**SUPPLIED INFORMATION**:
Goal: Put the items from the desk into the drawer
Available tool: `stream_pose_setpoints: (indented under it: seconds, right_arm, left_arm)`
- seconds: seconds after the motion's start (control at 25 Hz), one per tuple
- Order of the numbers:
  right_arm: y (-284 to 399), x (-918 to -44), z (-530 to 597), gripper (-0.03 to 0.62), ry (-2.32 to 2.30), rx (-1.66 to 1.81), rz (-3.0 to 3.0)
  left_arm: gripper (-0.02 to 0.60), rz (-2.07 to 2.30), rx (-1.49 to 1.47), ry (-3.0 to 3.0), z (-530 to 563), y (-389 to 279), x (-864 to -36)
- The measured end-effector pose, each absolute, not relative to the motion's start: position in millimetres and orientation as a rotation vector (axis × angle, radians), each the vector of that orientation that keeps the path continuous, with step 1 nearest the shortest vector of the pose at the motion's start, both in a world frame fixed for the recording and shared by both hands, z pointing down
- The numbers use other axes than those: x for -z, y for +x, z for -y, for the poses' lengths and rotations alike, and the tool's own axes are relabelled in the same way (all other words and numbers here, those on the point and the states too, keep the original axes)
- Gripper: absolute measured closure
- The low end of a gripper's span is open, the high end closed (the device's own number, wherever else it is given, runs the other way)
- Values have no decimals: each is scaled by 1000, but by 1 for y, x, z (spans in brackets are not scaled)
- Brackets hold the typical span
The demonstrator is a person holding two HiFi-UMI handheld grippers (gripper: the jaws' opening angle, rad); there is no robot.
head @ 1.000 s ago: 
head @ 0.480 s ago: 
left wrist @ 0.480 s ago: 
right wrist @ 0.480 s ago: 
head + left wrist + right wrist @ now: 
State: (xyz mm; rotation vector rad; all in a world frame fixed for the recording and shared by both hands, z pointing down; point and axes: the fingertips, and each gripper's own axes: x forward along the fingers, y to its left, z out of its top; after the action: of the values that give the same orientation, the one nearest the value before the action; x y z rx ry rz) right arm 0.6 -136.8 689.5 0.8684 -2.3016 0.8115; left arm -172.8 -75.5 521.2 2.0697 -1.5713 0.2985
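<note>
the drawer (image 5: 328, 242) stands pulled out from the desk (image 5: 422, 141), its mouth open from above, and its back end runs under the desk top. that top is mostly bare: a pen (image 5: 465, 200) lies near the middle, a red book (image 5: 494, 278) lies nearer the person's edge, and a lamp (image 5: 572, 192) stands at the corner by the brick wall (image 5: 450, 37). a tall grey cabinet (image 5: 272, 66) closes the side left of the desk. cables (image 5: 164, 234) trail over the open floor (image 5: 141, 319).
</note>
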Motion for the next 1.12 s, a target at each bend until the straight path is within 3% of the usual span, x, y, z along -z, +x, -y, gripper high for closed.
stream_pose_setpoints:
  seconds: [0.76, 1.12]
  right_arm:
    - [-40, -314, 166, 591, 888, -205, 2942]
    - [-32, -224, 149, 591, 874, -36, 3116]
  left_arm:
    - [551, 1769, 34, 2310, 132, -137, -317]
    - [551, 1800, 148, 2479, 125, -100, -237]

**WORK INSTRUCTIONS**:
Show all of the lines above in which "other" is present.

**FINAL ANSWER**:
- The numbers use other axes than those: x for -z, y for +x, z for -y, for the poses' lengths and rotations alike, and the tool's own axes are relabelled in the same way (all other words and numbers here, those on the point and the states too, keep the original axes)
- The low end of a gripper's span is open, the high end closed (the device's own number, wherever else it is given, runs the other way)

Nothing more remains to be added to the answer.